Background of the Example

In cases with complex elemental compositions, such as high-entropy alloys, traditional machine learning potentials have typically struggled with both training difficulty and final accuracy. This is because in systems with a high number of constituent elements, the spatial distribution and combinations of these elements escalate exponentially. Since conventional machine learning potentials lack strong generalization capabilities, they require sampling of every spatial distribution, which is impractical. With the advent of highly generalizable large atomic models, there is hope for resolving these issues in multi-element systems. In this example, we demonstrate how to train such a machine learning potential using the PFD-kit (alongside the Bohrium platform).
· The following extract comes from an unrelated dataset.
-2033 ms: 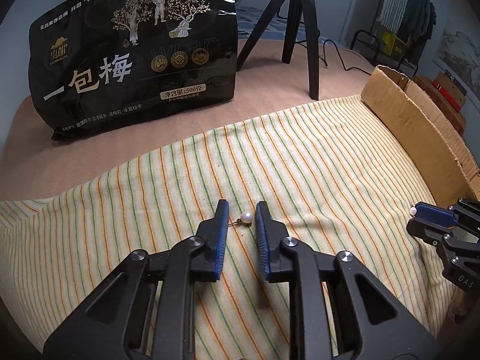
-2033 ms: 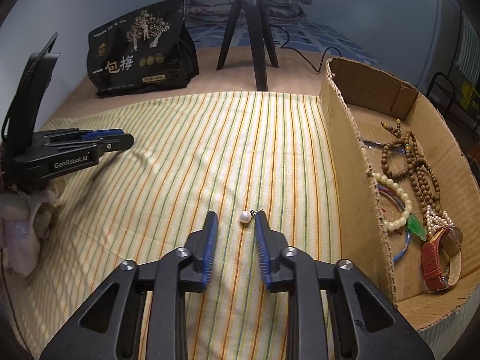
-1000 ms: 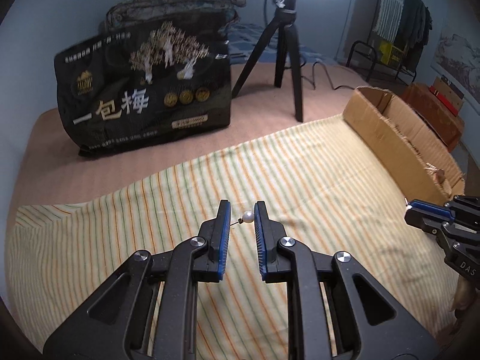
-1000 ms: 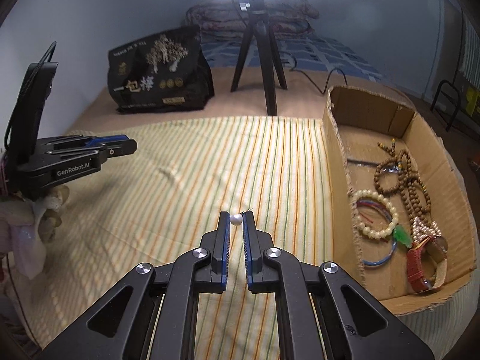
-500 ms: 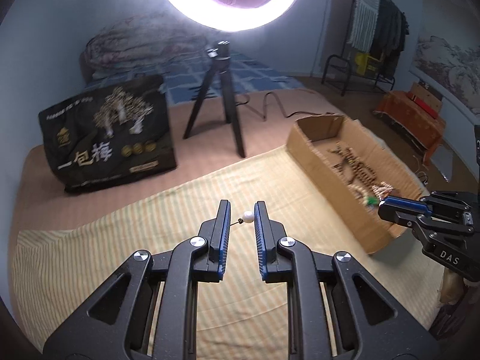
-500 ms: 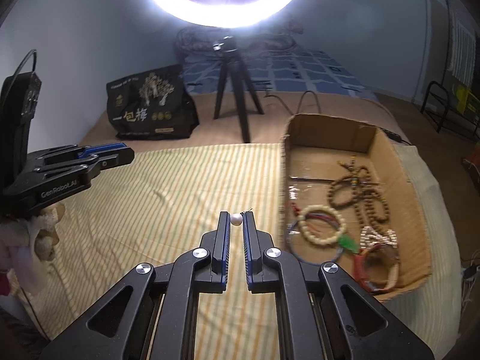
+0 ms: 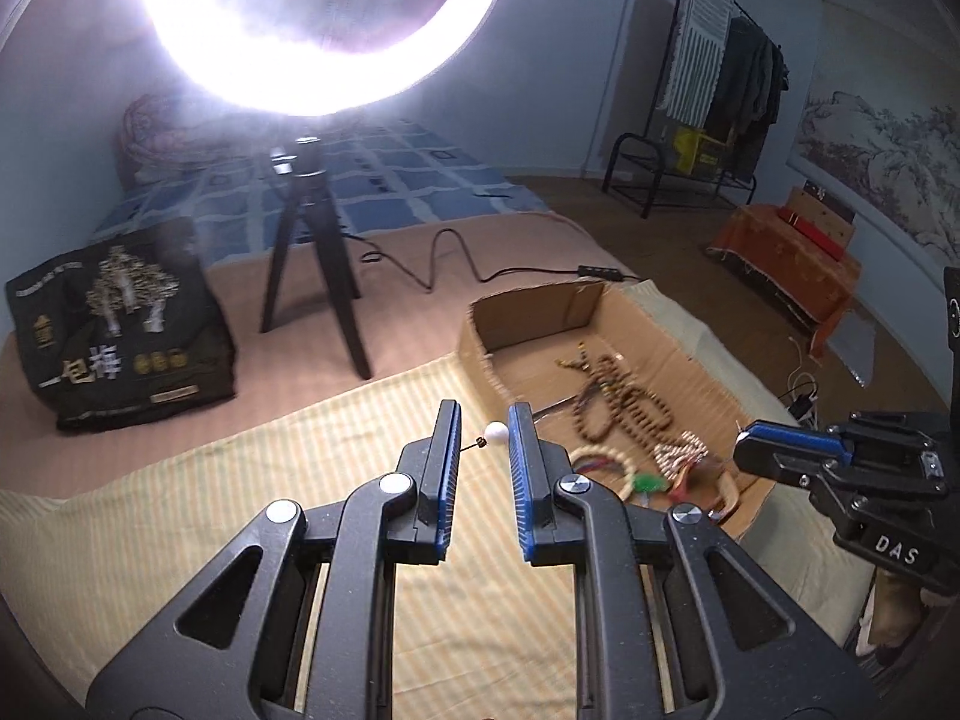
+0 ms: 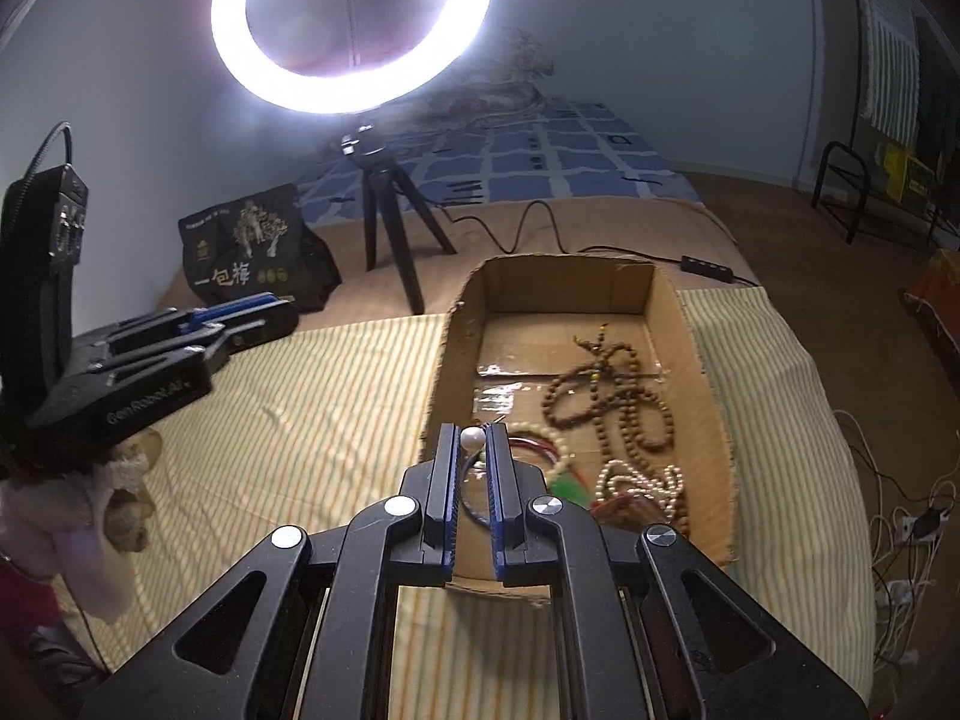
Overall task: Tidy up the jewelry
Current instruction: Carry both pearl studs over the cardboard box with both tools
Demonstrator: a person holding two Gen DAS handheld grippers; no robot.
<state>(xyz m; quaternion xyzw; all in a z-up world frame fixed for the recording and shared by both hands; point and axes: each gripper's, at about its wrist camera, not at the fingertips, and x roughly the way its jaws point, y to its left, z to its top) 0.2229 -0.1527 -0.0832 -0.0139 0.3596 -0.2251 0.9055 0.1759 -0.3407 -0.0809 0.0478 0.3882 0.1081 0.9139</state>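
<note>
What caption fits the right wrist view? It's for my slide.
Right gripper pinching a pearl earring above the cardboard box of bracelets.

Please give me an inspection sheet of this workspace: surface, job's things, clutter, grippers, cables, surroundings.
Surface: yellow striped cloth over a bed.
Job's things: open brown cardboard box holding brown wooden bead strings and cream pearl bracelets; two white pearl earrings, one per gripper.
Clutter: black printed snack bag.
Grippers: left gripper shut on a pearl earring; right gripper shut on the other, above the box's near end.
Cables: black lamp cord; white wires on the floor.
Surroundings: lit ring light on a black tripod; clothes rack.
</note>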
This demonstration comprises two parts; here, we first present the model fine-tuning phase, with the distillation phase to be covered separately.

Directory and File Descriptions

Directories

POTCAR — Stores POTCAR files for all DFT calculations

poscar — Stores POSCAR files for all DFT calculations

assets — Contains images used in the documentation

Files

example.json — Parameter file for fine-tuning

train.json — Parameter file for model training

INCAR. *—— All DFTINCAR files

Base Large Atomic Model (Due to file size limitations on GitHub, please download from aissquare and rename accordingly: https://aissquare.com/models/detail?pageType=models&name=DPA-2.3.0-v3.0.0b4&id=279)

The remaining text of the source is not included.